Une femme prie durant la commémoration de Holi en Inde.
Une femme prie durant la commémoration de Holi en Inde. (AFP)

Non, l’Inde n’est pas le pays du viol! Pourtant, le pays s’est forgé une sinistre réputation, en raison sans doute d’épisodes particulièrement odieux. Pour protéger les femmes, après un durcissement de la loi, les autorités ont désormais décidé d’imposer un bouton SOS sur les téléphones portables vendus dans le pays.

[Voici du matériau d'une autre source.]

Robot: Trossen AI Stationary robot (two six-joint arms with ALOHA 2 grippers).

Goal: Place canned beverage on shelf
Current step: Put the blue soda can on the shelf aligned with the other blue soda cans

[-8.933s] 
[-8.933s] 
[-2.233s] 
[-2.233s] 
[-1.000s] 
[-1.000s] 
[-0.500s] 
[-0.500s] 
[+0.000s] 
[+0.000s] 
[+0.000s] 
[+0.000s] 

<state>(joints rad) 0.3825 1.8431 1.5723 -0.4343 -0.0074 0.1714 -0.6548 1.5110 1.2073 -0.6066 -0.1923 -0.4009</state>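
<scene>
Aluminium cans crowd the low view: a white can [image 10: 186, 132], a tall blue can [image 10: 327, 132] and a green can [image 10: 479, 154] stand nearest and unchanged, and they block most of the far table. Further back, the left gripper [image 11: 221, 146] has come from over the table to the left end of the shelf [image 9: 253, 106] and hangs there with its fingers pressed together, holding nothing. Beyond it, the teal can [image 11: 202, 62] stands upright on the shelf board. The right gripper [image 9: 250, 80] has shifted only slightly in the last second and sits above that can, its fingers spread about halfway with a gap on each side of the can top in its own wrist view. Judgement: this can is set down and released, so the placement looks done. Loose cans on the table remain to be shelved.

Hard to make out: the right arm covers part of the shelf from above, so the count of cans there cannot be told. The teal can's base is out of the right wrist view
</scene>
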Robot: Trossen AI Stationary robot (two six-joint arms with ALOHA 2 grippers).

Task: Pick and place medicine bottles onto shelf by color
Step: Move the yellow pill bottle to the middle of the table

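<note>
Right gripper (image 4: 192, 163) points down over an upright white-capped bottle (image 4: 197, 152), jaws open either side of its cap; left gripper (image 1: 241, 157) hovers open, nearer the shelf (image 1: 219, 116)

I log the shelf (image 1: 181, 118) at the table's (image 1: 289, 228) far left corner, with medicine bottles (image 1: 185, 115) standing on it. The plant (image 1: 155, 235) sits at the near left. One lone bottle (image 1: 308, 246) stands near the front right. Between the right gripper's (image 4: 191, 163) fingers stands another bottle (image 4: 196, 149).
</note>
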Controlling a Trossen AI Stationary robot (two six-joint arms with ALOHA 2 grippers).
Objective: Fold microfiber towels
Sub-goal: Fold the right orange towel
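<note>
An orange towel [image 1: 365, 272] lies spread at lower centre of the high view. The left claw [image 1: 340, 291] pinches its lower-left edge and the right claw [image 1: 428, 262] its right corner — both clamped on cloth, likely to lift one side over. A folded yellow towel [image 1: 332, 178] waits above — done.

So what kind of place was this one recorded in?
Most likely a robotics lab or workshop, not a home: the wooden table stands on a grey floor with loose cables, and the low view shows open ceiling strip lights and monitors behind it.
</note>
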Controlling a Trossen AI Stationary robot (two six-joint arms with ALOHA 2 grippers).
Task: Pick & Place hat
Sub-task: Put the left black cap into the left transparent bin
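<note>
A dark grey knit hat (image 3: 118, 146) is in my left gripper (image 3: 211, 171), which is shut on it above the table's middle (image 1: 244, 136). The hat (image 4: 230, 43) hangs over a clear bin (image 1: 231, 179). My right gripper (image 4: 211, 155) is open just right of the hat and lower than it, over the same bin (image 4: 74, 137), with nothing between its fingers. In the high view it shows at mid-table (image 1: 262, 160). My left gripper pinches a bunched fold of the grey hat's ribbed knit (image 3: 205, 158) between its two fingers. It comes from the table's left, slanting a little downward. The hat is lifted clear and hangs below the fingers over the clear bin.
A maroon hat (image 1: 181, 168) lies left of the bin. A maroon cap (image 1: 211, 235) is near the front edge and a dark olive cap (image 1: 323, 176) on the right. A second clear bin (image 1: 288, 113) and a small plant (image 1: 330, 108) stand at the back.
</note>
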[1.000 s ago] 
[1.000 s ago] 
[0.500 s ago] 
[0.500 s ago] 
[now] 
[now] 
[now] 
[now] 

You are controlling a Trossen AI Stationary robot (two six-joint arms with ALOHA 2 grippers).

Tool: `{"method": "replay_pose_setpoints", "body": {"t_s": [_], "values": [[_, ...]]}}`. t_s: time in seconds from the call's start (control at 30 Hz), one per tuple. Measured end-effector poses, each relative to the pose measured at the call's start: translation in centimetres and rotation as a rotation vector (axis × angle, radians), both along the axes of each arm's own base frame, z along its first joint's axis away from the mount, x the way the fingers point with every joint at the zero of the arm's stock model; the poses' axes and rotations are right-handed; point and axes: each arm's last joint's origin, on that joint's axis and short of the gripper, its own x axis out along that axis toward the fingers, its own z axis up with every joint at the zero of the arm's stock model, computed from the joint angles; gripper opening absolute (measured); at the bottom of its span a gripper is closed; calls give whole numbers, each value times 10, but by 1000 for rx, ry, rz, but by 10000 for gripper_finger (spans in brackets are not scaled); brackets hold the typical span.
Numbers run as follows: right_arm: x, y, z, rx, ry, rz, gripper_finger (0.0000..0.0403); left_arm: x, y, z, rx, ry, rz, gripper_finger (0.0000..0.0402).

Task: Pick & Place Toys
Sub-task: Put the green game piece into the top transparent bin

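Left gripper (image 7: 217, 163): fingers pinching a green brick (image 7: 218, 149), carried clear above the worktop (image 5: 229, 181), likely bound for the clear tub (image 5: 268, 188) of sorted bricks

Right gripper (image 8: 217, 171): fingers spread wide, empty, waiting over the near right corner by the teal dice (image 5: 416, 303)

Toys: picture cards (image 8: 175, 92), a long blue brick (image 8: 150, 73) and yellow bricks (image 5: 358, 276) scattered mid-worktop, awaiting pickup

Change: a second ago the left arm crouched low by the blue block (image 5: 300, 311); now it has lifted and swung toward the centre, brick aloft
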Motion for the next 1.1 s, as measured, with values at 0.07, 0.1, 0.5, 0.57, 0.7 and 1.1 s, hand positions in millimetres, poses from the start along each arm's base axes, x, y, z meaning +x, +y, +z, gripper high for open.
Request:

On se souvient de l’affaire Jyoti Singh Pandey, violée puis assassinée dans un bus à New Delhi alors qu’elle voyageait avec son fiancé. C’était en décembre 2012, et l’indignation qu’avait provoquée cette affaire a parcouru le monde entier. D’autres crimes de viols tout aussi odieux se sont succédé, laissant penser que le sous-continent était champion du monde dans ce domaine.
 
Or, les chiffres sont têtus. Contrairement aux idées reçues, la France connaît plus de viols que l’Inde. Il y a 75.000 viols en France chaque année (84.000 si on ajoute les tentatives de viol), soit plus du double qu’en Inde.
En effet, selon les chiffres officiels, 32.000 viols ont été enregistrés en 2015 en Inde. Un chiffre bien en dessous de la réalité selon les défenseurs des droits des femmes, mais on dit la même chose pour la France.
 
Comment expliquer alors que cette image colle au pays ?
La presse occidentale a sauté sur ces faits divers tragiques (lien payant). Mais la mort de Jyoti Singh Pandey a aussi précipité des milliers de manifestants dans les rues de la capitale indienne. Les militantes pour les droits des femmes ont, comme jamais, obtenu une tribune mondiale.

Un pouvoir actif 
De plus, le pouvoir n’est pas resté inactif. En mars 2013, l’Inde a voté une nouvelle loi pour durcir les sanctions pénales. Un violeur encourt désormais une peine d'au moins 20 ans de prison et cela peut aller jusqu'à la perpétuité, voire la peine capitale en cas de récidive ou si la victime décède.
Encouragées par tous ces mouvements de l’opinion, les victimes ont alors plus volontiers porté plainte. En 2013 à Delhi, le nombre de viols dénoncé a doublé (806 plaintes en 6 mois).
 
Tout cela a sans doute renforcé le sentiment que le viol était le problème de société numéro un en Inde. Un viol dans un taxi a même conduit à l’interdiction du service Uber à New Delhi en 2014. En réponse, la société américaine avait annoncé qu’elle équiperait son système d’un bouton d’alerte.
 
Cette fois, comme l’a annoncé le ministère des Télécommunications, c’est sur le téléphone portable lui-même que le bouton sera installé. Il n’y aura pas besoin de composer un numéro pour lancer l’alerte. Tous les modèles en vente devront être équipés en 2017. L’Inde est le second marché au monde avec un milliard d’abonnés. A priori, le téléphone est un excellent moyen pour donner l’alerte en cas d’agression.